Amongst the pointers you have, find the ones that are the most stable and note their lasts offsets (rightmosts). Usually I keep the 1 or 2 rightmosts, unless I see that more offsets are common to a lot of good pointers. Then do a new pointerscan with a deeper level and/or a bigger structure size, but give the offsets you noted in "pointer must end with offsets".

Otherwise if you give up on pointers, see if your game is moddable, or hack the shared code and make it differentiate between your variable and the others.

Pokiaka wrote:
B) What do you do when your search for the pointer (from the what writes/accesses the address) ends up with a lot of results)? Is there any recommended way to handle that?
Don't use "find what..."+manual searches for pointers, directly use the pointerscanner. I don't recommend using manual pointer searches for any target other than the tutorial.

Pokiaka wrote:
C) Okay so this is the most important question for me. Let's say that I'm playing a FPS game.
I find the address where my Health is and I find the function that changes it whenever I get hurt.
What do you do when this function is called in other scenarios too (other than me getting hurt)?
I suspect this function is a basic operator (like "=") from an interpreter. In that case see if you can edit the scripts fed to this interpreter...aka mod the game.
Otherwise, make the shared code differentiate between your health and all other variables.

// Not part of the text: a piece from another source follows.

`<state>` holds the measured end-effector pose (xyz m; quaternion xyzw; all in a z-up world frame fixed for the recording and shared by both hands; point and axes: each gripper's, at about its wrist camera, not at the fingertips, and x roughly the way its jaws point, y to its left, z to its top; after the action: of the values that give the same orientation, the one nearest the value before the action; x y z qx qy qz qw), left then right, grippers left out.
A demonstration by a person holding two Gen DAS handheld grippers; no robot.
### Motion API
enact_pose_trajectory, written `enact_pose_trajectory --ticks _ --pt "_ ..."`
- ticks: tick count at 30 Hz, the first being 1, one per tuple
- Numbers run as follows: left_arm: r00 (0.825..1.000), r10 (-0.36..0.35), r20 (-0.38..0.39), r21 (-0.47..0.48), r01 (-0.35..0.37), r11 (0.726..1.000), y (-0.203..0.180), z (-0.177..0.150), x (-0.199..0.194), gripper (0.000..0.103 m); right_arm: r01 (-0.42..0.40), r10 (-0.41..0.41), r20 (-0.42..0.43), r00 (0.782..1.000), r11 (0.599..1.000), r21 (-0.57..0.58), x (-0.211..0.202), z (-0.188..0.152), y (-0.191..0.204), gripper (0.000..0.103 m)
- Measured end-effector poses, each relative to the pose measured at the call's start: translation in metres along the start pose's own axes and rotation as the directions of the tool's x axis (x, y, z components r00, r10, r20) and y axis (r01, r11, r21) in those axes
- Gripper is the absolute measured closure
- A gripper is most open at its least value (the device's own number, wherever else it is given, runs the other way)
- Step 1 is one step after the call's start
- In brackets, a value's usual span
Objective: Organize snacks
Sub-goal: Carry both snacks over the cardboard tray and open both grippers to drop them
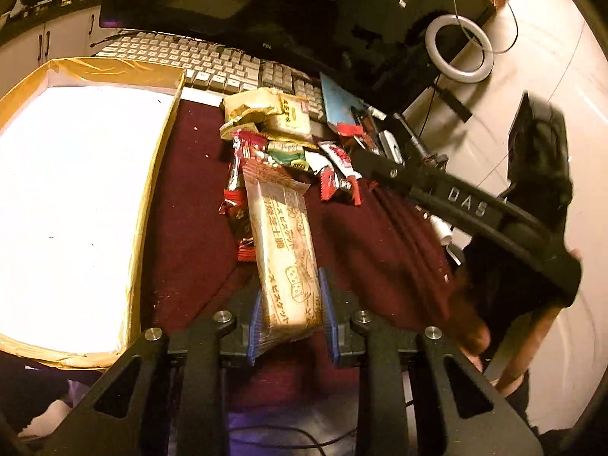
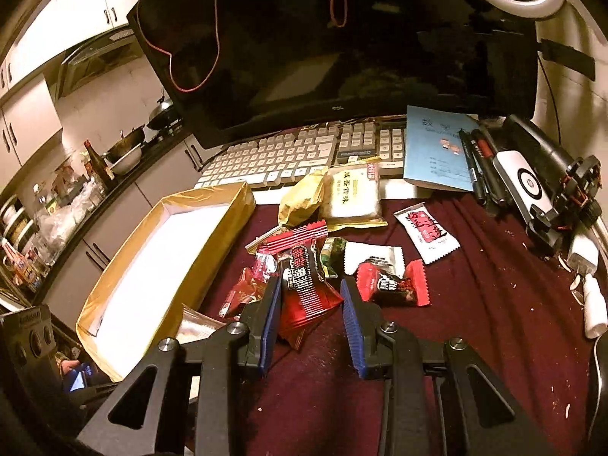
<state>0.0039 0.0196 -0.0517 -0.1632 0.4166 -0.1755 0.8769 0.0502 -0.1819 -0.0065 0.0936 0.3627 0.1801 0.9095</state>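
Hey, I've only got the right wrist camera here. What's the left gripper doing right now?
Observer: The left gripper is clamped on a long biscuit pack.
Operator: Where's the box from there?
Observer: The box lies left of the pack in that view; its white floor looks bare.
Operator: Is my own gripper visible there?
Observer: Yes, the right gripper reaches in from the right, its tips at the snack pile.

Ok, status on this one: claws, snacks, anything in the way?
Left claw shut on long biscuit packet. Right claw holds red wrapper. Box has no snacks visible; path to it unobstructed. Snack pile waiting on cloth.
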Motion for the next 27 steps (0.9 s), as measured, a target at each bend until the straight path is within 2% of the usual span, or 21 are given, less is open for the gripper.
enact_pose_trajectory --ticks 4,7,9,12,16,20,23,25,27 --pt "1.000 -0.007 0.021 -0.009 0.007 1.000 0.001 0.005 -0.013 0.080 -0.026 0.025 0.008 1.000 1.000 0.017 -0.003 -0.002 -0.003 0.071" --pt "0.996 0.022 0.090 -0.020 -0.020 1.000 0.006 0.015 -0.039 0.080 -0.081 0.081 0.014 0.997 0.997 0.018 -0.005 -0.005 0.001 0.071" --pt "0.990 0.072 0.125 -0.041 -0.067 0.997 0.018 0.022 -0.052 0.080 -0.126 0.126 0.006 0.992 0.992 0.008 -0.004 -0.006 0.010 0.071" --pt "0.976 0.148 0.160 -0.104 -0.132 0.986 0.042 0.029 -0.066 0.080 -0.190 0.190 -0.012 0.982 0.980 -0.066 0.000 -0.008 0.042 0.071" --pt "0.953 0.257 0.161 -0.173 -0.229 0.958 0.075 0.030 -0.071 0.080 -0.250 0.244 -0.056 0.968 0.956 -0.154 0.016 -0.008 0.088 0.071" --pt "0.932 0.335 0.138 -0.230 -0.299 0.926 0.104 0.025 -0.069 0.080 -0.237 0.212 -0.130 0.969 0.946 -0.220 0.043 -0.010 0.126 0.071" --pt "0.926 0.358 0.124 -0.254 -0.319 0.913 0.123 0.022 -0.067 0.080 -0.207 0.163 -0.178 0.970 0.941 -0.266 0.064 -0.015 0.152 0.071" --pt "0.918 0.378 0.122 -0.264 -0.337 0.904 0.134 0.021 -0.068 0.080 -0.174 0.122 -0.186 0.975 0.940 -0.293 0.073 -0.018 0.161 0.071" --pt "0.918 0.379 0.116 -0.274 -0.337 0.901 0.144 0.018 -0.068 0.080 -0.156 0.097 -0.191 0.977 0.933 -0.323 0.079 -0.023 0.169 0.071"
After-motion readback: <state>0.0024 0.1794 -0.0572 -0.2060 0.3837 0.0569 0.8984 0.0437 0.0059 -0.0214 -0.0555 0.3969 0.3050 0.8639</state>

Maybe this thread can give you some hints, since it's all about differentiation in shared codes.
Pokiaka wrote:
The problem, of course, is that if I'll change it, it will affect other behavior in the game and it will crash sooner or later (usually immediately).
Just in case see if you can modify a byte of code without crashing the game: anti-cheat protections love to crash games when they detect a modification of the code.
Pokiaka wrote:
I suspect that one of the function's parameters would usually be a pointer to my player and if I could use that as a condition it would solve the situation.
If that's true and it's usually the case,
I cannot say if it is true in your case, but as you expected functions that write on "Something" often need to know where "Something" is. Functions that apply damage may take the health address or the player's address as input, or the player's index in an entity table or the health's index in an huge variable array (like with interpreters), or other things I can't think about atm.
The former 2 cases are the most common imo.

Pokiaka wrote:
how can I find a consistent address to my player and find out which parameter it is to test this condition?
The simplest way would be to find your health, the "find out what access" it. Amongst the results there may be one function that is only used to read you health and nothing else. Use it to save the address of your health and compare with that address in your shared code.
Otherwise dive in the thread I posted above.


Pokiaka wrote:
D) Could I get an explanation of how pointers in CE work? I'm a low-level developer so feel free to use any terms you'd like. It just might answer a lot of other questions I'm having.
Well you know that an address is an integer. So the following pseudo code should be clearer than paragraph I initially planned:
Code:
int PointerBase = 0x123456; //pointer base found at at the bottom of "add address manually" dialog
int 1stPointedObjectAddress = ReadIntegerAt(PointerBase);
int 2ndPointedObjectAddress = ReadIntegerAt(1stPointedObjectAddress+1stOffset);
...
float Health = ReadFloatAt(LastPointedObjectAddress+LastOffset);

***PointedObjectAddress are the grayed addresses you see at the left of the "add address manually" dialog and ***Offset the things you enter in the boxes at its right.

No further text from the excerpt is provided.